» **DATA**
···
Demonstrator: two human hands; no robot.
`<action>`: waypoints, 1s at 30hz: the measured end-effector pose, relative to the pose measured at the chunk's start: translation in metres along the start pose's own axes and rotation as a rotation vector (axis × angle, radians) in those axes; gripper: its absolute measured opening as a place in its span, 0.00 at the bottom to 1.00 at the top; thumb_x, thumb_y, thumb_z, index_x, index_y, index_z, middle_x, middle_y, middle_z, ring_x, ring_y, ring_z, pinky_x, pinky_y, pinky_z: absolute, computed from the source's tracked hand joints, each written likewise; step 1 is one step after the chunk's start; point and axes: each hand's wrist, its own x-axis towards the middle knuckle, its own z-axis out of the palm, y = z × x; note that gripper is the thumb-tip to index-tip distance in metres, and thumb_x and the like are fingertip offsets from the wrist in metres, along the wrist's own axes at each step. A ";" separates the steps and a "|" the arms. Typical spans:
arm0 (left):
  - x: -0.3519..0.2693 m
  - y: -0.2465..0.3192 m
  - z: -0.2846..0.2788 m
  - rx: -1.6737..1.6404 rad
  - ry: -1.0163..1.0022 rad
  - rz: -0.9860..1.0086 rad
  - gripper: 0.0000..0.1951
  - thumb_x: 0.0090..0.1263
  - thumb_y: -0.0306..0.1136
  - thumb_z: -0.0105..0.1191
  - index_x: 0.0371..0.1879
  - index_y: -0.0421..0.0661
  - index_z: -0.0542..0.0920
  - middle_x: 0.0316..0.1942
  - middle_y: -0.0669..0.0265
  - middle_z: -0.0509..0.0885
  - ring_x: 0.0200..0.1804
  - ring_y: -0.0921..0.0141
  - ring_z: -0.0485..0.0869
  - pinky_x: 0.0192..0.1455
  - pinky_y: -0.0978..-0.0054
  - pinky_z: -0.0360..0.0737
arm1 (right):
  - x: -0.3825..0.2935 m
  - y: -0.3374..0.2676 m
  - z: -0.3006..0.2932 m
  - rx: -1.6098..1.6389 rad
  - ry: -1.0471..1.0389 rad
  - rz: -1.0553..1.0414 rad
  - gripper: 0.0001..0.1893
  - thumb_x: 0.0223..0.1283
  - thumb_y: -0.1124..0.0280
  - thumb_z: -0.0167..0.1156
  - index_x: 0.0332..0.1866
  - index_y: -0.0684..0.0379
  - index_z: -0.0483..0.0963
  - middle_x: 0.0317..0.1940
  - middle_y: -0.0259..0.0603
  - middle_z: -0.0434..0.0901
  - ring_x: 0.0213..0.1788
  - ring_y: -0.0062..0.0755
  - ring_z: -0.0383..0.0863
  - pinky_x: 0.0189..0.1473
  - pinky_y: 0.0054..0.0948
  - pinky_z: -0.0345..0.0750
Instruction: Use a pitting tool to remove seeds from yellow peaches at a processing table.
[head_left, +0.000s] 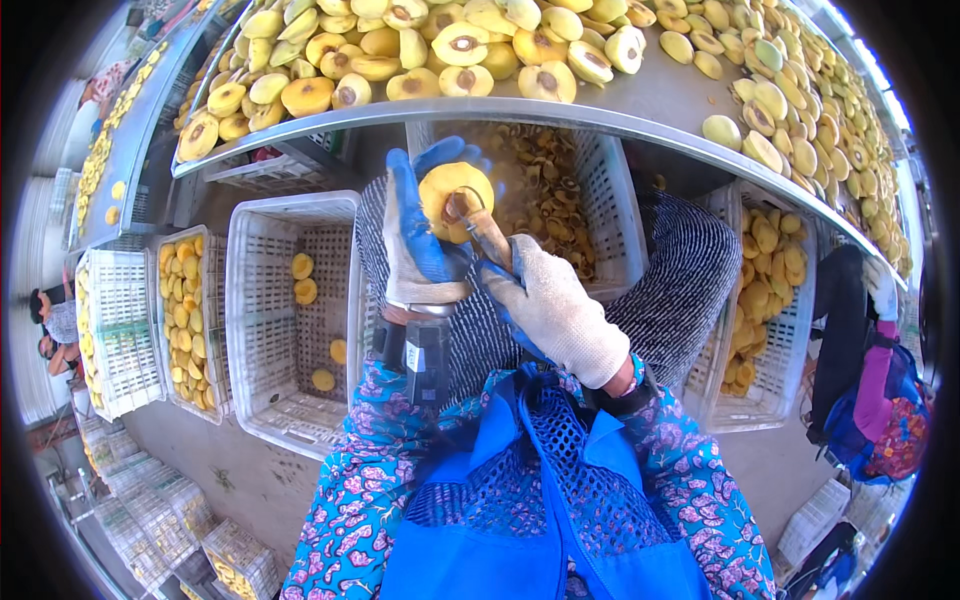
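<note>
My left hand (417, 244), in a blue-and-white coated glove, cups a yellow peach half (442, 187) with its cut face turned up. In my right hand (559, 311), also gloved, is a pitting tool with a wooden handle (491, 238). Its curved metal end touches the brown centre of the peach half, where the stone sits; the stone is partly covered by the tool. Both hands are above my lap, near a white plastic crate (611, 202) between my knees. Brown pits and scraps (559, 232) lie in that crate.
Many peach halves (465, 45) cover a metal table (667, 105) ahead, whose raised rim runs across my front. At left, a white crate (255, 367) holds several halves. A fuller crate (787, 397) stands at right, beside a seated co-worker (874, 390).
</note>
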 end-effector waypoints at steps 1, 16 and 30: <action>-0.003 0.000 0.001 -0.002 -0.004 -0.008 0.31 0.74 0.58 0.34 0.51 0.39 0.76 0.46 0.56 0.81 0.50 0.61 0.80 0.57 0.57 0.77 | -0.002 0.001 0.001 -0.017 -0.007 0.028 0.16 0.63 0.61 0.56 0.40 0.67 0.67 0.29 0.63 0.77 0.34 0.61 0.78 0.35 0.45 0.73; 0.000 -0.030 -0.028 0.380 0.157 -0.029 0.19 0.71 0.43 0.52 0.37 0.34 0.81 0.31 0.56 0.85 0.28 0.67 0.84 0.29 0.75 0.84 | -0.016 0.016 0.008 0.807 -0.415 0.387 0.12 0.69 0.63 0.50 0.44 0.62 0.70 0.18 0.26 0.66 0.16 0.15 0.64 0.17 0.18 0.62; 0.016 -0.039 -0.008 0.175 -0.011 -0.209 0.22 0.73 0.48 0.47 0.43 0.36 0.77 0.36 0.54 0.83 0.35 0.60 0.85 0.35 0.63 0.86 | -0.002 0.073 0.023 2.077 -1.052 0.282 0.21 0.74 0.59 0.39 0.52 0.70 0.68 0.15 0.26 0.63 0.10 0.14 0.60 0.13 0.18 0.62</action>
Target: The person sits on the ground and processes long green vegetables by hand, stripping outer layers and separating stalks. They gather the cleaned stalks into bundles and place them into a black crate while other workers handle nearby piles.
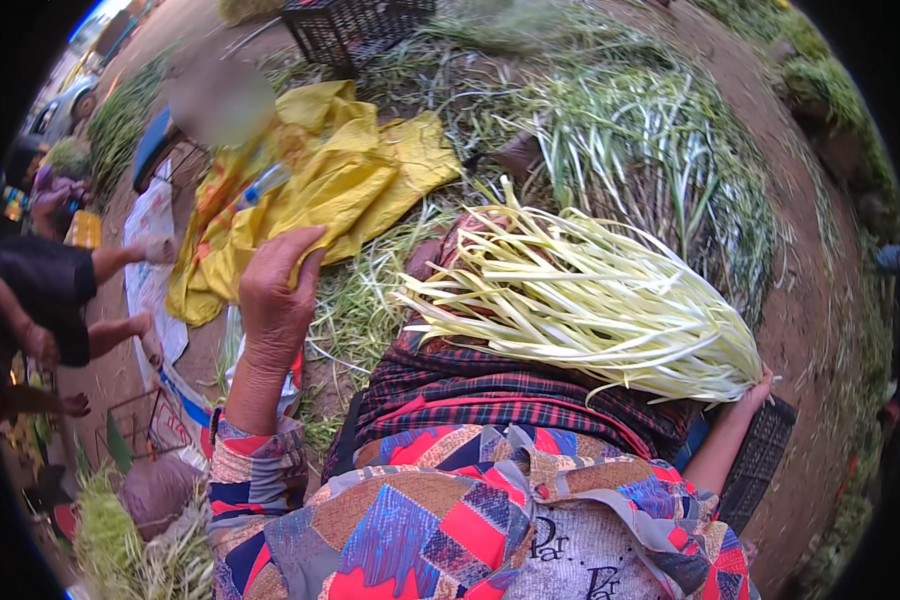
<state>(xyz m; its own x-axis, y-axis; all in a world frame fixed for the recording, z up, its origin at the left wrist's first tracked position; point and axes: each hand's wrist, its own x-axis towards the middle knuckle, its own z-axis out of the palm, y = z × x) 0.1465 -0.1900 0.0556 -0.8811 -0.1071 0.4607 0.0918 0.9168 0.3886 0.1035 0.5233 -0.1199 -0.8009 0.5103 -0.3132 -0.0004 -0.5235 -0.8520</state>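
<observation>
A thick bundle of pale yellow-white leafy stalks, like blanched chives (592,300), lies across my lap over the dark plaid cloth (495,390). On the right, my right hand (754,390) grips its gathered white end; most of the fingers are hidden beneath the stalks. My left hand (281,274) is raised at the left, thumb and forefinger close together. Whether something thin is pinched between them cannot be made out. Behind that hand, crumpled yellow woven plastic sheeting (360,176) is spread on the ground, with a clear plastic bottle (266,184) on it.
Green-and-white stalks (645,150) are heaped beyond my lap. A black plastic crate (352,30) stands at the top, another (761,457) beside my right arm. Loose leaves litter the ground. At the left are people with bare legs (116,262) and a purplish bundle (157,487).
</observation>
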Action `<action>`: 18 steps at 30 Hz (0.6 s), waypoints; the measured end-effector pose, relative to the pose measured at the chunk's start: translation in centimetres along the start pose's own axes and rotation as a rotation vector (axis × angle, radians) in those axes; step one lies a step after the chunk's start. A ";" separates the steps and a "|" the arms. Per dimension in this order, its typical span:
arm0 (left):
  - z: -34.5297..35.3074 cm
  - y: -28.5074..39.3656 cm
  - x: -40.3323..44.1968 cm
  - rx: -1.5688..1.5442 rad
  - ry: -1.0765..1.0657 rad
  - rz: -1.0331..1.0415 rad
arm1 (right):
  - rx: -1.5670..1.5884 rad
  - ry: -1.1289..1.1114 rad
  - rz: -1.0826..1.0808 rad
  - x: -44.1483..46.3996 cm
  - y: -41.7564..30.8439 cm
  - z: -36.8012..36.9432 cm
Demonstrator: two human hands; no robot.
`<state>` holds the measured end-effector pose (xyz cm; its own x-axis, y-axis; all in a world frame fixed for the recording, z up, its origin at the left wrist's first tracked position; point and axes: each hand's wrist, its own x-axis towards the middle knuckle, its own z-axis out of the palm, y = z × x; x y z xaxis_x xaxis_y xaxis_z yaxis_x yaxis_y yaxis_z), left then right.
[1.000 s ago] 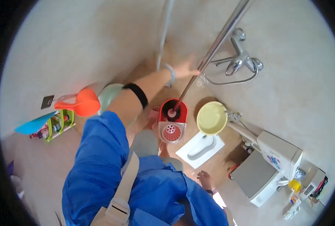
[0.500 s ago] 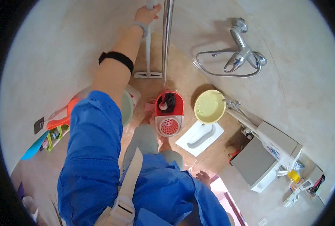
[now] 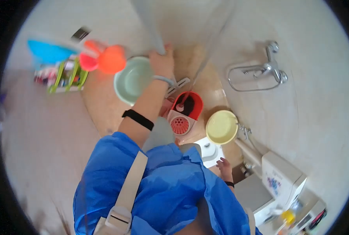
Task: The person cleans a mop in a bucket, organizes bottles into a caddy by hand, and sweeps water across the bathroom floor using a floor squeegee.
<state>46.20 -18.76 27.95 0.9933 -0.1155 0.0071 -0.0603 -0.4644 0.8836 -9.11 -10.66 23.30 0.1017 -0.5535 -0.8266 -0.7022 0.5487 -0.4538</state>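
Observation:
My left hand (image 3: 162, 63) is closed round the pale handle of a floor squeegee (image 3: 153, 33), whose white blade shows just below the hand, near the floor. Close by, a mop (image 3: 202, 67) with a blurred metal pole stands tilted, its dark head in the red part of a bucket (image 3: 201, 106). A red wringer basket (image 3: 180, 125) fills the bucket's nearer end. Low on the right, my right hand (image 3: 224, 168) hangs beside my body with nothing in it, its fingers apart.
A pale green basin (image 3: 123, 84) is left of my left forearm. Orange scoops (image 3: 111, 59), a blue basin (image 3: 51, 51) and a green rack (image 3: 66, 76) sit farther left. To the right are a yellow basin (image 3: 221, 127), a squat toilet (image 3: 209, 152), a wall tap (image 3: 271, 67) and a white appliance (image 3: 281, 178).
My left hand has left the mop pole and taken hold of the squeegee, which has come down closer to me with its blade turned. The view has shifted, and the mop pole leans right again.

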 end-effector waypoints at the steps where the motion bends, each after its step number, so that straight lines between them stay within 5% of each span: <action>1: -2.9 0.8 -2.8 -0.038 -0.039 0.004 | -0.051 -0.018 -0.034 0.7 -0.3 -1.1; 4: -8.6 0.2 -10.0 -0.027 -0.078 0.043 | -0.110 -0.084 -0.298 1.2 -3.7 -4.0; 5: -12.3 2.2 -12.7 -0.317 -0.132 0.073 | -0.054 -0.119 -0.398 0.1 -6.5 -3.9; 10: -20.3 -4.3 -21.4 -0.082 -0.410 0.270 | 0.009 -0.477 -1.183 -13.0 -26.4 2.3; 12: -24.1 -6.5 -23.0 -0.011 -0.408 0.261 | 0.408 -0.797 -1.341 -21.0 -32.5 7.2; 14: -27.9 -8.8 -24.0 0.043 -0.418 0.225 | 0.467 -1.130 -1.445 -28.3 -36.1 11.9; 15: -29.7 -9.8 -24.0 0.054 -0.353 0.230 | 0.432 -1.173 -1.430 -29.5 -37.8 13.9; 17: -33.2 -11.7 -22.9 0.050 -0.224 0.217 | -0.134 -2.079 -1.350 -31.7 -41.3 18.4; 18: -35.7 -12.9 -21.9 -0.013 -0.123 0.211 | -0.172 -2.142 -1.307 -33.5 -41.5 21.5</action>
<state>28.71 21.08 33.10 0.9392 -0.3151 0.1362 -0.2633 -0.4070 0.8746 31.79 -1.40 62.69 0.4551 0.6879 0.5654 0.2248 0.5257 -0.8204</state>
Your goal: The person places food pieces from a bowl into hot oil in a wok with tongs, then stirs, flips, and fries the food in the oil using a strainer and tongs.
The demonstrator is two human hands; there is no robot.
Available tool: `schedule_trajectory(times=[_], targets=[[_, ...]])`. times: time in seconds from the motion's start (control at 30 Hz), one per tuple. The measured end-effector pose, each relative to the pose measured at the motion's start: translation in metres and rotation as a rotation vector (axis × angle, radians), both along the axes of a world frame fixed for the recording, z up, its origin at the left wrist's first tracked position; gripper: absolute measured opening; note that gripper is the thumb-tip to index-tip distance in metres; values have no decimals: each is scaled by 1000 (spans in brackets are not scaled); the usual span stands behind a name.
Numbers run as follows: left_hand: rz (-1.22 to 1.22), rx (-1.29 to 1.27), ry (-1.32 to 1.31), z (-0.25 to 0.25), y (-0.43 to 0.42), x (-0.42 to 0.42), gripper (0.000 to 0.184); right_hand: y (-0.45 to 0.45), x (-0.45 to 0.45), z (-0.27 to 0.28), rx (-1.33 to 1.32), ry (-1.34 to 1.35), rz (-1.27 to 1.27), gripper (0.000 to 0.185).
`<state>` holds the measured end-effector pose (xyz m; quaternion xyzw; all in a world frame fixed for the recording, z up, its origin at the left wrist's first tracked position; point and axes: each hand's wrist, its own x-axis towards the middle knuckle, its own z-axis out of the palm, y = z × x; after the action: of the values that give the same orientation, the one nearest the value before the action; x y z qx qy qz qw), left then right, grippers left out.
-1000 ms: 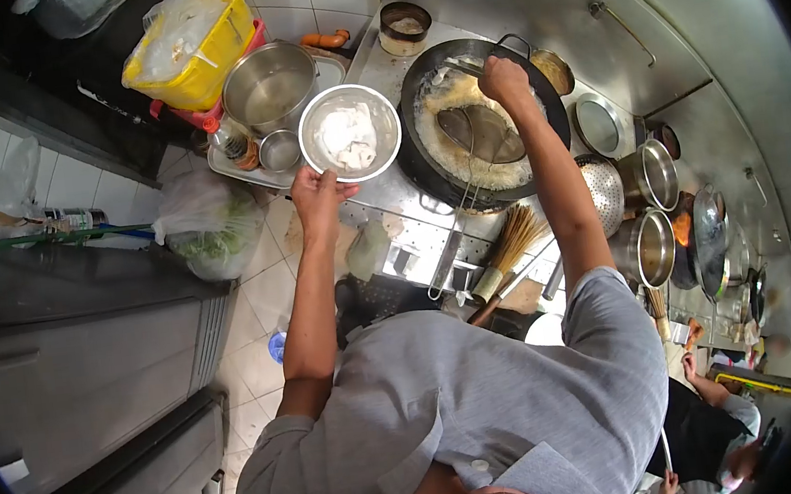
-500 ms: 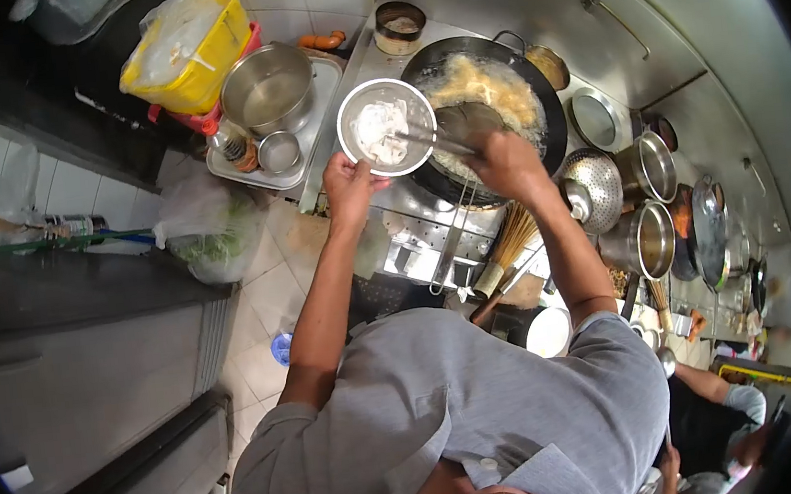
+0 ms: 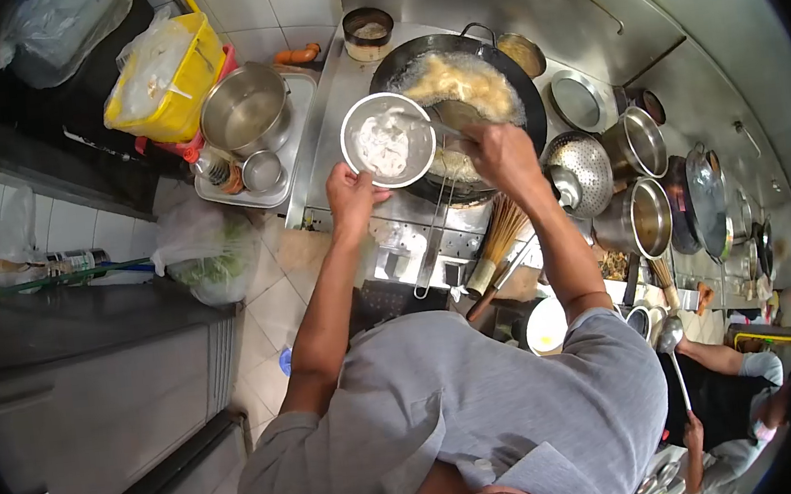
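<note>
My left hand (image 3: 353, 193) grips the near rim of a round metal bowl (image 3: 351, 124) that holds a white, battered-looking mass (image 3: 384, 145). Held in my closed right hand (image 3: 502, 155) is a metal utensil (image 3: 447, 129), which reaches left to the bowl; its tip is blurred. Behind my right hand, a black wok (image 3: 526, 98) holds bubbling oil with a golden frying mass (image 3: 465, 83) at its far side. A wire strainer with a long handle (image 3: 432, 248) rests in the wok, partly hidden by my right hand.
A perforated ladle (image 3: 589, 164), metal pots (image 3: 639, 221) and a bamboo brush (image 3: 499, 241) are right of the wok. On the left are a steel pot (image 3: 246, 108) on a tray (image 3: 300, 93) and a yellow basket (image 3: 190, 76). Another person (image 3: 720, 396) holds a ladle at lower right.
The bowl has moved right, beside the wok. My right hand has come back from the wok's far side toward the bowl with the utensil. The view has shifted slightly.
</note>
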<state>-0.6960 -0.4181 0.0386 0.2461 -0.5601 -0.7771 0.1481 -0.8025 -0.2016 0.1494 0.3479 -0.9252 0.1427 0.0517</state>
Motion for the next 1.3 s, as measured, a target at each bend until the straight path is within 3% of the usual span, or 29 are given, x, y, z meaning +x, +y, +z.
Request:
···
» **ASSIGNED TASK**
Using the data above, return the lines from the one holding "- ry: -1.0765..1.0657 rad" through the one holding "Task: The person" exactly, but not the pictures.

» **RESPONSE AREA**
  - ry: -1.0765..1.0657 rad
  - rz: -1.0331..1.0415 rad
arm1 (right):
  - rx: -1.5670..1.5884 rad
  - ry: -1.1289..1.1114 rad
  - rz: -1.0826..1.0808 rad
  - x: -44.1483..46.3996 cm
  - y: -41.7564..30.8439 cm
  - z: -36.8012..36.9432 cm
Demonstrator: two human hands; no robot.
`<state>` holds the measured end-effector pose (xyz cm; its own x-axis, y-axis; all in a world frame fixed for the recording, z up, its origin at the left wrist's first tracked position; point and axes: each hand's wrist, its own x-axis towards the middle knuckle, its own z-axis out of the palm, y = z × x; x y z xaxis_x xaxis_y xaxis_z yaxis_x yaxis_y yaxis_z), left then right.
[1.000 s ago] 
[0.500 s ago] 
[now] 
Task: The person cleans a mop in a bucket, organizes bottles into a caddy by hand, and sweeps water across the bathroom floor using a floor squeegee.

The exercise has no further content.